* TASK INSTRUCTIONS *
For the string "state", work out how many lines of the data contain it and give that number with nothing added.
====== PROVIDED RECORDS ======
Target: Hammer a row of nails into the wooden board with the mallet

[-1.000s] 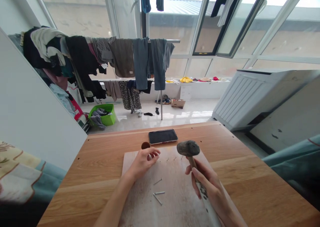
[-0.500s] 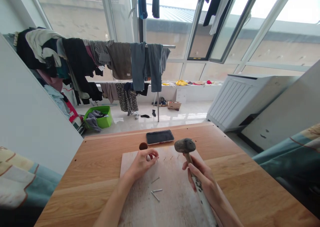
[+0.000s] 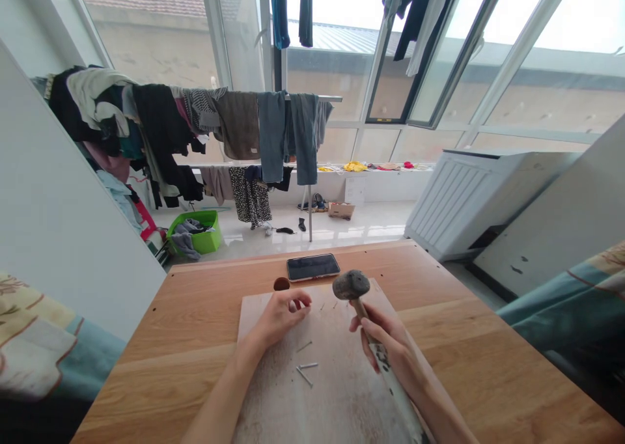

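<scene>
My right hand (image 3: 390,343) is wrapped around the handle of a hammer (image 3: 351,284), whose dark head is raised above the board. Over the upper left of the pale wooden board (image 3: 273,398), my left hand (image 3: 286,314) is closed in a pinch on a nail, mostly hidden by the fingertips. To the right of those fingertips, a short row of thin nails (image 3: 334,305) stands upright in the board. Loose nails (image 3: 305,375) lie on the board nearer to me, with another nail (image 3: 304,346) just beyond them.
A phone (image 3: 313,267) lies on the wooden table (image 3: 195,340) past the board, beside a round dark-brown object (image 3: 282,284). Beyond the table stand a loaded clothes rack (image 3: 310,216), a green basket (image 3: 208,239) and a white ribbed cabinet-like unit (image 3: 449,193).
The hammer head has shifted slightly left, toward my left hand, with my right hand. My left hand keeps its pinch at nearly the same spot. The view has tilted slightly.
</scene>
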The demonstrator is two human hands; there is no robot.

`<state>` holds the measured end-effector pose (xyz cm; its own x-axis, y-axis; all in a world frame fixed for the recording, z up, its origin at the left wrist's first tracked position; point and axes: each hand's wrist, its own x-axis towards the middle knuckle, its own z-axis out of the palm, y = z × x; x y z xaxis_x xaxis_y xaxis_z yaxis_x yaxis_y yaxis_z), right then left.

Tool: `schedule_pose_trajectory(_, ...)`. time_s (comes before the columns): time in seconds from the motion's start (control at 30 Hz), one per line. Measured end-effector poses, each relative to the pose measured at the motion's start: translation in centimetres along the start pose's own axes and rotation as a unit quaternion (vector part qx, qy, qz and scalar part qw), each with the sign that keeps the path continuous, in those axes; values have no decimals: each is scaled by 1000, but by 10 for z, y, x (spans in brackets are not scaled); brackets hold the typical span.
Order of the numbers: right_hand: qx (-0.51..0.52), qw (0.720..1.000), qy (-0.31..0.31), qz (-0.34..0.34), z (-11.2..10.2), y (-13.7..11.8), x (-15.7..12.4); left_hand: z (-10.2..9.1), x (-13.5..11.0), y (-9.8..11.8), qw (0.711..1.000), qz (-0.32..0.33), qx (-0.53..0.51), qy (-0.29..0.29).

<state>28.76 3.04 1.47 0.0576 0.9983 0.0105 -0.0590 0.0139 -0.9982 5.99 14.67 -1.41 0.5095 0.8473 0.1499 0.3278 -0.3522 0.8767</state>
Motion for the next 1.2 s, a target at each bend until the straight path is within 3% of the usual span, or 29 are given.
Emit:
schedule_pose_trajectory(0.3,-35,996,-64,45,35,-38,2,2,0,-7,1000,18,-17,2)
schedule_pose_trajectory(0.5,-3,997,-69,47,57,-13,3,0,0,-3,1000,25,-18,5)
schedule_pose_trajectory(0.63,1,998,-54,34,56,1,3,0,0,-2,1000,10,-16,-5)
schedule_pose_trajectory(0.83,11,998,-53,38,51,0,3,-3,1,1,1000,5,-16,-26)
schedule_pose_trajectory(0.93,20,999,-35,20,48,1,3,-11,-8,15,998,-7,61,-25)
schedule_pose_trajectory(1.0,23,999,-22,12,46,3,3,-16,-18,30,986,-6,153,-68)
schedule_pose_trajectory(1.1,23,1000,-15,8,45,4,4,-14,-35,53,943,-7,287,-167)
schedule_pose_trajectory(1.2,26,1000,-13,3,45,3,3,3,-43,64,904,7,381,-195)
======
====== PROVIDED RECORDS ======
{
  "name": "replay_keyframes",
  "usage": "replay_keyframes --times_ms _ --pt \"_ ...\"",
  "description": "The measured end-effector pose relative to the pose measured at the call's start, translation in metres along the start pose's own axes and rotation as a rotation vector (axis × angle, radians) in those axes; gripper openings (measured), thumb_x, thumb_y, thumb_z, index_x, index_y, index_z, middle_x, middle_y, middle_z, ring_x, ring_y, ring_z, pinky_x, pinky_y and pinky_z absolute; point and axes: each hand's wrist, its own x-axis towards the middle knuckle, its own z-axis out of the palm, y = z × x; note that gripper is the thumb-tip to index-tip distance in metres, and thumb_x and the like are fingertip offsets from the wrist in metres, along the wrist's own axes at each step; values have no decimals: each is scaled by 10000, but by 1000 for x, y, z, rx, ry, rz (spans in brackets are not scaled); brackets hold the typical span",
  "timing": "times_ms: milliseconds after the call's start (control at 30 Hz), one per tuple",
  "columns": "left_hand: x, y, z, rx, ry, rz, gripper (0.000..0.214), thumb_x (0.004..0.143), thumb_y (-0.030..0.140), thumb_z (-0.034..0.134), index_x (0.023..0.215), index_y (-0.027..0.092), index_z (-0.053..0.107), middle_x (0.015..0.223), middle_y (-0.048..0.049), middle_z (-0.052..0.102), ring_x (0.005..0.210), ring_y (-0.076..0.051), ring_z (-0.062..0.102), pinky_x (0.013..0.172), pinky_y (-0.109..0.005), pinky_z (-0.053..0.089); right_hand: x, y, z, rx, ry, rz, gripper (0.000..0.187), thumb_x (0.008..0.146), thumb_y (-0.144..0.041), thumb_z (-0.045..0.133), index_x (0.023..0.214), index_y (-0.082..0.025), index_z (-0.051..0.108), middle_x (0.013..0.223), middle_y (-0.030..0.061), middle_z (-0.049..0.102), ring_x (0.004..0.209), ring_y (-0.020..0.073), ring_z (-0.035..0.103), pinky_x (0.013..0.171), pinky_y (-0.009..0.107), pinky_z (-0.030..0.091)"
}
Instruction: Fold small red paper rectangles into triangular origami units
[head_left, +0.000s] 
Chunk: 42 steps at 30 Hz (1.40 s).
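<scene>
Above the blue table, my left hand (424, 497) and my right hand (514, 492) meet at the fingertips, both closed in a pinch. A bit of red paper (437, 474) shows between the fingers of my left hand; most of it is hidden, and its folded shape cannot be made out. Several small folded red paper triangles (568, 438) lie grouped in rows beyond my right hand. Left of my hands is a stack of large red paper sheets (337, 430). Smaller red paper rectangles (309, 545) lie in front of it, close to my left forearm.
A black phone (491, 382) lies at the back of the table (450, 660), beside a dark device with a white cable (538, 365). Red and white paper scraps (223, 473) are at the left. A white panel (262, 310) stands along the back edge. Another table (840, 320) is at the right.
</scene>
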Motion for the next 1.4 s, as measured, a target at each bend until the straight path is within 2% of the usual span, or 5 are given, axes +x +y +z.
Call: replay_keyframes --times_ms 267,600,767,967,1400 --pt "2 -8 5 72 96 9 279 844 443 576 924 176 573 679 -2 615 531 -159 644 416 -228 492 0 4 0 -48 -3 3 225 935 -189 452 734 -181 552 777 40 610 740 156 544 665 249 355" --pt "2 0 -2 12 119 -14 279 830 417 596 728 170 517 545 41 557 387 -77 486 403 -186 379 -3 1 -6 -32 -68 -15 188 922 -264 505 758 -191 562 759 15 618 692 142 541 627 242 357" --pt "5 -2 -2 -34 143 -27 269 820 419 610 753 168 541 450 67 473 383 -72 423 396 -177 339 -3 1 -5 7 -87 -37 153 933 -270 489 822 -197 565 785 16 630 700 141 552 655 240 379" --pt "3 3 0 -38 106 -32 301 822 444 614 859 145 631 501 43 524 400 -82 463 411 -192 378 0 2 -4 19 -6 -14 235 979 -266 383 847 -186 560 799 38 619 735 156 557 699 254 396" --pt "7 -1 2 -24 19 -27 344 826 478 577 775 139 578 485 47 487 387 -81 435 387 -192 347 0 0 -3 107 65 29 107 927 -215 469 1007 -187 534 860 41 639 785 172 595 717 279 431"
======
* RESPONSE FOR THIS EXERCISE *
2